### Exercise prompt
Copy out exactly the stretch of the listing below that begins at the line containing "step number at" and ends at the line containing "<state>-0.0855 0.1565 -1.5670", and copy nothing outside it.
******************************
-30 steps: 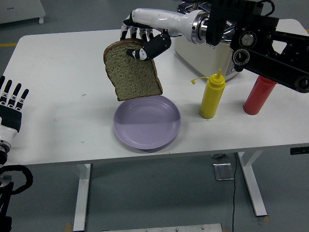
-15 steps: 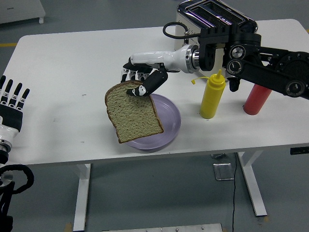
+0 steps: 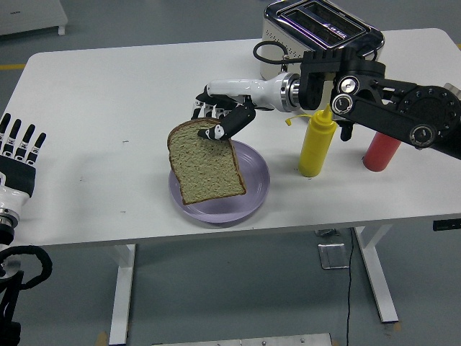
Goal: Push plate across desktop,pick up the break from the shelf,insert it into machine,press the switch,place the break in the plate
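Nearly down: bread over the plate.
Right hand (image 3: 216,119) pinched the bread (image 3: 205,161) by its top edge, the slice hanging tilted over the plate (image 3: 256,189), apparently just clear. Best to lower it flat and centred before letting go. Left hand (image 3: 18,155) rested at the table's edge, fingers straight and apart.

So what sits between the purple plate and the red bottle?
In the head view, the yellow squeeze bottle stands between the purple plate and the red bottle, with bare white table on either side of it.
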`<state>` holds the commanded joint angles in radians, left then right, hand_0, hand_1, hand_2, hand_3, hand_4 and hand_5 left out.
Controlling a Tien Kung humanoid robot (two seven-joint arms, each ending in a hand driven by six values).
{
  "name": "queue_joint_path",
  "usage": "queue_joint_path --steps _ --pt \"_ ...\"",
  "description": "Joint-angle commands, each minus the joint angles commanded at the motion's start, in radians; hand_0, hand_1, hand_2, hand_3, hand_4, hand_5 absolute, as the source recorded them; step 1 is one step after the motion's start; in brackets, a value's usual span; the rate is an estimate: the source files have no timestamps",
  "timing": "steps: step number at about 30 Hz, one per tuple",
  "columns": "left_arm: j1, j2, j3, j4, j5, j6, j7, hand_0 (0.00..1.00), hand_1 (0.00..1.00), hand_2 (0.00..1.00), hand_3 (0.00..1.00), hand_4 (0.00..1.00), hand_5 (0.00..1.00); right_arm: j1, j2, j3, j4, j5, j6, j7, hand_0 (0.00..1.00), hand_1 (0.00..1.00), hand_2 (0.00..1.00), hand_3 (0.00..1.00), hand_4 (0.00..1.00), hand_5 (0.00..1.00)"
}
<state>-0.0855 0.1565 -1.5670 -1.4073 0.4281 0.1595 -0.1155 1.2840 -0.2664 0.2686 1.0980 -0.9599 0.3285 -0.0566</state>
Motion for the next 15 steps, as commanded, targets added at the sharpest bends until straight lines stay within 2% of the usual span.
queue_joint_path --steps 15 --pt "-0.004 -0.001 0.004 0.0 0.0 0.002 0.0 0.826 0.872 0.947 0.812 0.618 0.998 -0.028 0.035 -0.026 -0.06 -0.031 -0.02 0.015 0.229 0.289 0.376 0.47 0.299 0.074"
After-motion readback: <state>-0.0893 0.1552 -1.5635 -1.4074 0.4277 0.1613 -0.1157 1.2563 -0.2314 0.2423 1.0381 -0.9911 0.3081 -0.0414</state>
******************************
### Solution for this task
  "timing": "steps: step number at about 30 Hz, one per tuple",
  "columns": "left_arm: j1, j2, j3, j4, j5, j6, j7, hand_0 (0.00..1.00), hand_1 (0.00..1.00), hand_2 (0.00..1.00), hand_3 (0.00..1.00), hand_4 (0.00..1.00), hand_5 (0.00..1.00); right_arm: j1, j2, j3, j4, j5, j6, j7, hand_0 (0.00..1.00), hand_1 (0.00..1.00), hand_2 (0.00..1.00), hand_3 (0.00..1.00), hand_4 (0.00..1.00), hand_5 (0.00..1.00)"
}
<state>-0.0855 0.1565 -1.5670 -1.4073 0.4281 0.1595 -0.1155 1.2840 -0.2664 0.2686 1.0980 -0.9599 0.3285 -0.0566</state>

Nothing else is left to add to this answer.